• **Work task**
From the entries, filter out every line that lacks "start" and copy the rest.
[[ Supplied records open ]]
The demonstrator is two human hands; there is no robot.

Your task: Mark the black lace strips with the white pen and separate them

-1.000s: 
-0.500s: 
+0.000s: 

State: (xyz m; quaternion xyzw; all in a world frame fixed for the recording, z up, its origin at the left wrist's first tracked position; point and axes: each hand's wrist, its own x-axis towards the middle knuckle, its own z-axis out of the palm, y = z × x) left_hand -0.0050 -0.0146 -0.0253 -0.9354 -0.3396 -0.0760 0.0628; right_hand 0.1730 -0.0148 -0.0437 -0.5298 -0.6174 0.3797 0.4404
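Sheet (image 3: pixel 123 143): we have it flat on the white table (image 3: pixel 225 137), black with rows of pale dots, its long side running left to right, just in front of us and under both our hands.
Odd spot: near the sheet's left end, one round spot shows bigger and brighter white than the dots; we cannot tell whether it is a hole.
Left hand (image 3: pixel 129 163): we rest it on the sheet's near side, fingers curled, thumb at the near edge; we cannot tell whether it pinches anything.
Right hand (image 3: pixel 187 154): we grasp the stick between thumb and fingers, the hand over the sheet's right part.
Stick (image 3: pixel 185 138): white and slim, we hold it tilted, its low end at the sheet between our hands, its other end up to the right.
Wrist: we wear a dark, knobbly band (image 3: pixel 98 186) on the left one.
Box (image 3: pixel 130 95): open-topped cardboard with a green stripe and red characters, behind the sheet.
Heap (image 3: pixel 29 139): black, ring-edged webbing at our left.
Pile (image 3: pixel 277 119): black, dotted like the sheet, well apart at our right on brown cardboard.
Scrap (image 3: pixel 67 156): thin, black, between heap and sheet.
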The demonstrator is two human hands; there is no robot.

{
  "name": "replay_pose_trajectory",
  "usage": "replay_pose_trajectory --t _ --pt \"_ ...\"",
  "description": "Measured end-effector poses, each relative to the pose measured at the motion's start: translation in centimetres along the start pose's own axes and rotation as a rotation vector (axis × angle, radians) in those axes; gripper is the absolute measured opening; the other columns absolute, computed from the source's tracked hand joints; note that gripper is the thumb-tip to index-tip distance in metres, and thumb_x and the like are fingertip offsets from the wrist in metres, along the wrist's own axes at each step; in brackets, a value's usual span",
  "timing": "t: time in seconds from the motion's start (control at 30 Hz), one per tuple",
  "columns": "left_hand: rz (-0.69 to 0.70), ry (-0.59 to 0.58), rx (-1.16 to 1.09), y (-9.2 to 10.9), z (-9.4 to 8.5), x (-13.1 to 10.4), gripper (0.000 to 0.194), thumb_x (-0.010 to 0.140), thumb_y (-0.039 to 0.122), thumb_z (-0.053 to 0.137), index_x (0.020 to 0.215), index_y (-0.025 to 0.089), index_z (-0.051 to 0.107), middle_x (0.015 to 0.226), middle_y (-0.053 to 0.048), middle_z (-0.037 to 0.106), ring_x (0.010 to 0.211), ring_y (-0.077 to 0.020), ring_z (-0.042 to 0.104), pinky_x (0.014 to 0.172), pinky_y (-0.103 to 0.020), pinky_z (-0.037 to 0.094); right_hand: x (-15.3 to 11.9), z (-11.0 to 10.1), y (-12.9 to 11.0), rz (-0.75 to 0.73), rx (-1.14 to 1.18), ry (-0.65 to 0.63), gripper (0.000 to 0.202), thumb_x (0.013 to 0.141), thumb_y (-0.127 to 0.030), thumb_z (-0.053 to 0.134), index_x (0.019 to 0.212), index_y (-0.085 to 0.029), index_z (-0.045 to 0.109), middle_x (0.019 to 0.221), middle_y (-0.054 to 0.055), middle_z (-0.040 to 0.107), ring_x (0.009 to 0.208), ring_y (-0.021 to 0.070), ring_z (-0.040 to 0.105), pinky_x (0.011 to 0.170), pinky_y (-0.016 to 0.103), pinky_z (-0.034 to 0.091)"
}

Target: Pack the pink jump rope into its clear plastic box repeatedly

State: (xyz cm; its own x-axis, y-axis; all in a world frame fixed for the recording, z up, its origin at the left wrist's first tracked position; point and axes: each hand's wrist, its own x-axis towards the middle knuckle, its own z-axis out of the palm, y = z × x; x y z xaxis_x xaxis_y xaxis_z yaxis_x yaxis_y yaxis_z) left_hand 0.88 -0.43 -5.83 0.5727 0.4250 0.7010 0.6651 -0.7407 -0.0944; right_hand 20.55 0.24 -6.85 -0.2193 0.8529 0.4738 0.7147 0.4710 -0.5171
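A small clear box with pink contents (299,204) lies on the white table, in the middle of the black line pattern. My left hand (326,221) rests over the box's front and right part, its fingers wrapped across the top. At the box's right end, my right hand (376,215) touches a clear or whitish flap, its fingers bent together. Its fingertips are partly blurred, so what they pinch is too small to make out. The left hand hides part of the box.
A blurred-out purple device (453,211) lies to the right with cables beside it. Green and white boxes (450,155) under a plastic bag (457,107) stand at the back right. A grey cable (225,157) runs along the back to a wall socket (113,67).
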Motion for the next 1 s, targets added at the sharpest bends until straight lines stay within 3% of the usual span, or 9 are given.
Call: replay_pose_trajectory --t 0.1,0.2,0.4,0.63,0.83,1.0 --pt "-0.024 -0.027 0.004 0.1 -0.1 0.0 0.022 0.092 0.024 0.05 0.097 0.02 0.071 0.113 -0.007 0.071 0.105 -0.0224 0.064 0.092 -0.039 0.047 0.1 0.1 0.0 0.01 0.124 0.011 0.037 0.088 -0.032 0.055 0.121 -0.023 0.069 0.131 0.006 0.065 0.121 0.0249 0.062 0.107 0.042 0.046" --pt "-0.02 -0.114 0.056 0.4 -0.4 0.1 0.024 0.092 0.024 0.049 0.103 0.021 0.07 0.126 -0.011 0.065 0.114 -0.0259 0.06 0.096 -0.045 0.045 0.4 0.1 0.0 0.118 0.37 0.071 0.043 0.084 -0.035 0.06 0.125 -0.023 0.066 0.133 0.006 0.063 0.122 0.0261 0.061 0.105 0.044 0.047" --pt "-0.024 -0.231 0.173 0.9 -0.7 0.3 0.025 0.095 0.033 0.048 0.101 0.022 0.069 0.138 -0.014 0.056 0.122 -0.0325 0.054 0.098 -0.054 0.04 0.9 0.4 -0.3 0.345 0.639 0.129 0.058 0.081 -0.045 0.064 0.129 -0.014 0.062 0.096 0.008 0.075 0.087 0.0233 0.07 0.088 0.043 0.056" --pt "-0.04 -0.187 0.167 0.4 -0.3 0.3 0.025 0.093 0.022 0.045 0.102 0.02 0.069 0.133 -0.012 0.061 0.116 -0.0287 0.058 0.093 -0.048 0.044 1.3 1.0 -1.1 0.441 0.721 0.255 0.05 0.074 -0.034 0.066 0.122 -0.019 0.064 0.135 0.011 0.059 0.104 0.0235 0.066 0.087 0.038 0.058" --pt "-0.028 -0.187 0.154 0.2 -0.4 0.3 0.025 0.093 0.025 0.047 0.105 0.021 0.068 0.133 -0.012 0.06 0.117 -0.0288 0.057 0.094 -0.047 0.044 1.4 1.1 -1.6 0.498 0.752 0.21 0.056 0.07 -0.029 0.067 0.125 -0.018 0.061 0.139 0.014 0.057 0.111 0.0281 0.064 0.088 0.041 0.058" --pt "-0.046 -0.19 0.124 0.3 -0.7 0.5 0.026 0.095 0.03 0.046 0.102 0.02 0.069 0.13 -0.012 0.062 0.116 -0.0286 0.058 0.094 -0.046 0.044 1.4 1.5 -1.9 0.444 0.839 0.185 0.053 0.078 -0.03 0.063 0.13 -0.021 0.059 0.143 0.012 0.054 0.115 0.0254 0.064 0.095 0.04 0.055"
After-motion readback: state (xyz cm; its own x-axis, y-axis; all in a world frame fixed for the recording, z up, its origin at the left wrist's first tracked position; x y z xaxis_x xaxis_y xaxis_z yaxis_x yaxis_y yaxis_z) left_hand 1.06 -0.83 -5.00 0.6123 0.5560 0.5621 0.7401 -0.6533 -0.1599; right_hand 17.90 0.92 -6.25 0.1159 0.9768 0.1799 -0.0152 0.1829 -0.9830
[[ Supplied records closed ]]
• **Your response**
  "description": "Measured end-effector poses, each relative to the pose measured at the motion's start: translation in centimetres along the start pose's own axes and rotation as a rotation vector (axis × angle, radians) in those axes; gripper is the absolute measured opening; the other columns absolute, computed from the source's tracked hand joints; note that gripper is the thumb-tip to index-tip distance in metres, and thumb_x and the like are fingertip offsets from the wrist in metres, along the wrist's own axes at each step; in brackets, a value's usual span",
  "timing": "t: time in seconds from the motion's start (control at 30 Hz), one per tuple",

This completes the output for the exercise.